• [WHAT YOU ARE ASKED TO DO] Begin with the first line of the listing and quote every line through the one containing "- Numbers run"; give only those lines.

• [SUPPLIED MATERIAL]
....................
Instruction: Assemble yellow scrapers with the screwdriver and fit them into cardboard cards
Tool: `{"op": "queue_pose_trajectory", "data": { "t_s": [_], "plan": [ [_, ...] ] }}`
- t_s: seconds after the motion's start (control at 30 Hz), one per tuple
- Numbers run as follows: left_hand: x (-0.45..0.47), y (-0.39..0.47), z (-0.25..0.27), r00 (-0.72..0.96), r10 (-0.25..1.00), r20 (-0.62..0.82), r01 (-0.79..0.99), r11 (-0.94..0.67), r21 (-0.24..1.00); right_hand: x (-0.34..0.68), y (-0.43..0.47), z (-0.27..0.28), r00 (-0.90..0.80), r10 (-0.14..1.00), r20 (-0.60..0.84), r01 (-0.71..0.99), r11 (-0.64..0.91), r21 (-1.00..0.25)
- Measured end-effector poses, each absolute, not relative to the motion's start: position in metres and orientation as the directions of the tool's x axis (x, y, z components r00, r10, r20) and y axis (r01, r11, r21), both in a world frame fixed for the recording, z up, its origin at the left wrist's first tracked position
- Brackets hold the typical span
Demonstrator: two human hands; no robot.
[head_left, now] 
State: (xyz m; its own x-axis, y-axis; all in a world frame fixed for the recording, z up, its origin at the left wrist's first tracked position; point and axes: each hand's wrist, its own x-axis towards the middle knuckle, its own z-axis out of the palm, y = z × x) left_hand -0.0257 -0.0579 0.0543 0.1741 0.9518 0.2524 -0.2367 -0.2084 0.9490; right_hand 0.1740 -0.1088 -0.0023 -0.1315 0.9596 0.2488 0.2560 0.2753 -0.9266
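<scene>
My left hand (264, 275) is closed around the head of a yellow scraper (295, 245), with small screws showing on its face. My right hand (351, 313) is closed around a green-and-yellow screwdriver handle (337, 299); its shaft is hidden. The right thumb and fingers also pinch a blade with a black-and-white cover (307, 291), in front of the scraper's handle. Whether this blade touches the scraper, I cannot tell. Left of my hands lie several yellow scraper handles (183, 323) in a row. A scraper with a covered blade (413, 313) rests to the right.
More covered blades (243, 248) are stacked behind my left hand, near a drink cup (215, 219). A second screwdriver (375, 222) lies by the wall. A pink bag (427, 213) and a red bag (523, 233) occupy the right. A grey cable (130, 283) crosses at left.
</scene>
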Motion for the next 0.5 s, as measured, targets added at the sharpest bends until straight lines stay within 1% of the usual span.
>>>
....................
• [RESPONSE TO THE EXERCISE]
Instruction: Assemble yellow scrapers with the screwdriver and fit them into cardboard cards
Tool: `{"op": "queue_pose_trajectory", "data": { "t_s": [_], "plan": [ [_, ...] ] }}`
- t_s: seconds after the motion's start (control at 30 Hz), one per tuple
- Numbers run as follows: left_hand: x (-0.45..0.47), y (-0.39..0.47), z (-0.25..0.27), r00 (-0.72..0.96), r10 (-0.25..1.00), r20 (-0.62..0.82), r01 (-0.79..0.99), r11 (-0.94..0.67), r21 (-0.24..1.00); right_hand: x (-0.34..0.68), y (-0.43..0.47), z (-0.27..0.28), r00 (-0.90..0.80), r10 (-0.14..1.00), r20 (-0.60..0.84), r01 (-0.71..0.99), r11 (-0.64..0.91), r21 (-1.00..0.25)

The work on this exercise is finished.